Rendering the Stereo View with a Trifocal 3D Rig

Technicolor and Fraunhofer Talk Details of Three-Camera 3D Process at SMPTE Confab

What's the next frontier in stereo-3D shooting? Freedom and flexibility. Research is going into stereo acquisition techniques that may, with careful attention to their set-up and configuration, allow production crews to work as quickly and seamlessly as they do in 2D. One way to make that happen may be by using a relatively simple three-camera rig that will gather enough information on the day of the shoot to let the stereo image be created in post.

Stereo image capture is tough partly because of the need to keep two cameras and lenses in perfect alignment under stereographically correct shooting conditions (interaxial distance, convergence, etc.). 2D-to-3D conversions would be a great shortcut if they weren’t subject to the good-fast-cheap rule. (You can only pick two, and studios have generally insisted on fast and cheap to date.) If only there were a way to capture foolproof stereo imagery that allowed the various parameters controlling depth in the scene to be selected and adjusted in post, rather than painstakingly maintained during the shoot.

One of the decisions that gets baked into your footage during production is interaxial distance – the spacing between your two camera lenses, the parameter that probably has the most profound impact on the appearance of depth in your scene.

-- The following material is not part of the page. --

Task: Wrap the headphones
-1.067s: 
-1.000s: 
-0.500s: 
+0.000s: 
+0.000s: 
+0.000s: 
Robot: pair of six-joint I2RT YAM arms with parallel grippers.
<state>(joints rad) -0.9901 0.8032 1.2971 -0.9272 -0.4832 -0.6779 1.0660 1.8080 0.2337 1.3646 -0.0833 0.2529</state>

At last year’s SMPTE International Conference on stereo 3D, Sony suggested that the interaxial distance could actually be reconfigured in future post-production tools based on the depth cues present in a good two-camera stereo-3D image. That information would be used to generate a new, digitally rendered view on the scene.

At this year’s SMPTE 3D conference, researchers from Technicolor and Fraunhofer went one better, describing a “trifocal” system for “depth-based” image acquisition. The camera system would consist of a single, high-quality main camera flanked by two smaller cameras. The main camera view becomes one of the eyes in the 3D image. Disparity-estimation techniques based on the three captured images should allow a second-eye view to be rendered at a virtual interaxial distance that is defined in post.

By using three cameras, rather than just two, the estimated depth information can be cross-checked among different pairs of views to increase reliability of the results. The presenters suggested a real-time preview could be generated on set at about six frames per second. (High-quality depth maps would be generated in post.)

To see a prototype trifocal 3D rig, check out this video from The Stereo 3D Channel, shot at NAB 2010.

OK – assuming you accept the notion that one half of your stereo pair can be a computer-generated image, how would you handle all that data on set? Technicolor’s Thomas Brune detailed a 10-gigabit Ethernet infrastructure that would support all three cameras. The smaller cameras could be based on industrial-style cameras that already use the GigE Vision interface standard, while the main camera would be connected via 10 GigE to an Ethernet switch that would send the signals out for monitoring, device control, recording, and on-set processing and depth preview. The AV streaming in such a system would be hardware-accelerated to guarantee real-time performance.

A prototype FlashPakII field recorder from Technicolor Research & Innovation would boast sustained read and write speeds of 1.1 GB/sec. Yes, that’s pretty speedy – the device would bypass SSD entirely, using instead a matrix of Flash memory devices with parallel busses enabling consecutive write access for maximized performance. Up to seven resolution- and format-independent streams of mixed formats could be recorded to the device in parallel: DPX from the main camera, two GigE Vision streams from the satellite cameras, a stream of metadata, etc. A single FlashPakII would have up to 384 GB of capacity.

The system is designed to be futureproof, with plenty of overhead to support different resolutions and frame rates – Brune noted that network standards have been specified for future 40Gb/sec and 100 Gb/sec Ethernet applications.